On the other hand, this is meaningless showboating. Attorney General Sessions will be confirmed soon, and on day one he will direct DOJ attorneys to defend the order. But I couldn’t think of a more fitting end to the Obama Justice Department if President Trump were to call the Sally Yates, and say: “you’re fired.”
If you want to discount John Yoo because of his time working for the Bush administration during the war in Iraq, how about Jonathan Adler, a libertarian who isn't a fan of Trump?
First, the statement [by Yates] seems to indicate that the executive order was reviewed by the Justice Department’s Office of Legal Counsel, which apparently concluded that the executive order was lawful. Second, Yates does not claim that she cannot defend the executive order because it is unconstitutional or because the Justice Department would be unable to offer good-faith arguments in defense of its legality. To the contrary, Yates claims she is ordering the Justice Department not to defend the executive order because it is not “wise or just.” This is quite significant. I am not aware of any instance in which the Justice Department has refused to defend a presumptively lawful executive action on this basis.
Adler recommends that Yates should have resigned if she didn't want to defend the order, but she can't just decide not to defend a law because she just doesn't like it. If she can't claim that the order is illegal or unconstitutional, she just needs to keep quiet.

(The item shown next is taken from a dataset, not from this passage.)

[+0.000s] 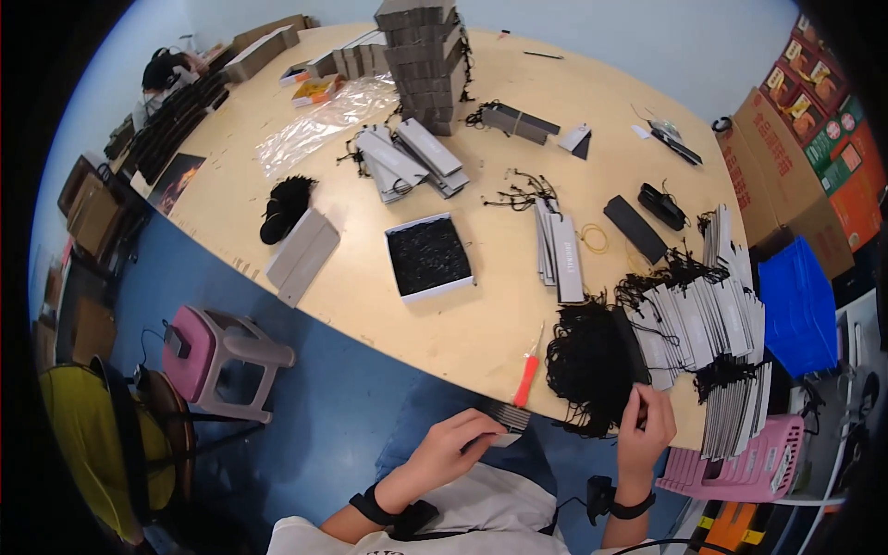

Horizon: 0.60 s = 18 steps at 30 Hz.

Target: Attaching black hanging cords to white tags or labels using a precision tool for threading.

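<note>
At table edge [388, 338]: left hand [453, 444] fingers clasp tag stack [507, 418]; right hand [645, 427] pinches black cords [592, 365].

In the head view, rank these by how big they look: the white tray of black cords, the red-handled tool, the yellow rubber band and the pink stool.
Largest to smallest as they look:
1. pink stool
2. white tray
3. red-handled tool
4. yellow rubber band

The stool stands on the floor, farther below the camera, so its true lead is likely greater.

Position: head-worn, above the near edge of the surface [481, 324].
Facing: downward and forward, across the surface toward the far wall.
Distance: hands close at the bottom edge; far end of the surface well off.
Lens: wide fisheye, edges bend, dark rim.
Views: one only.
</note>
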Each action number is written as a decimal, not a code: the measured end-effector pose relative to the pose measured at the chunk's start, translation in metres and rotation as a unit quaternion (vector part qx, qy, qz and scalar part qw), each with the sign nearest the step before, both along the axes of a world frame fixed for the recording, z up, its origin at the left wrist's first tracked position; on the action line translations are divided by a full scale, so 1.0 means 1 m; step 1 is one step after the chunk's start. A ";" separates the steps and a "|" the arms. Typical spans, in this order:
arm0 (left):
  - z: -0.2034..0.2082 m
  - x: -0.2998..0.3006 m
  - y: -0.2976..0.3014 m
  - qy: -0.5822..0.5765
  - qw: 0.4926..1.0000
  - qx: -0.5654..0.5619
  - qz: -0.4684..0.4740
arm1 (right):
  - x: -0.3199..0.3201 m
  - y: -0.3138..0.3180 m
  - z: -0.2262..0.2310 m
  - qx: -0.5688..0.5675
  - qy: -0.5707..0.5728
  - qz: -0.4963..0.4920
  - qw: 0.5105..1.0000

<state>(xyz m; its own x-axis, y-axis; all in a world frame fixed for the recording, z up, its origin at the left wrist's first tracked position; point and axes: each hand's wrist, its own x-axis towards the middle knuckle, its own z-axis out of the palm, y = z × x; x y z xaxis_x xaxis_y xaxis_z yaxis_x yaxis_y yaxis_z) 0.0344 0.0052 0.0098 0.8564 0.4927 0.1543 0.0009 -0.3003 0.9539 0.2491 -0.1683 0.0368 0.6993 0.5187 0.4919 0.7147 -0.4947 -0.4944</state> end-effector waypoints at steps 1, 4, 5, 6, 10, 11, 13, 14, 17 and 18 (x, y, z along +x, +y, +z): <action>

UPDATE: Well, that was quick.
President Donald Trump, on just his 10th day in office, fired the acting attorney general for refusing to defend his contentious refugee order. Trump said Yates, a 27-year veteran of the department with respect across the aisle, had “betrayed” the Justice Department, even as top Democrats lodged howls of protest. - See more at: h
Well, if a holdover from the last administration refuses to do her job simply out of her personal, not her legal opinion, then what do you expect? It actually feels a bit orchestrated. She got her grandstanding move and the expected firing. She can take that moment into her search for a new job. Somewhere there will be a liberal legal firm that will prize that ability to politicize her job. And the Democrats in the Senate will have a new talking point to slow down the inevitable confirmation of Jeff Sessions to Attorney General so that Trump will continue to have a headless, recalcitrant DOJ set to sabotage his actions.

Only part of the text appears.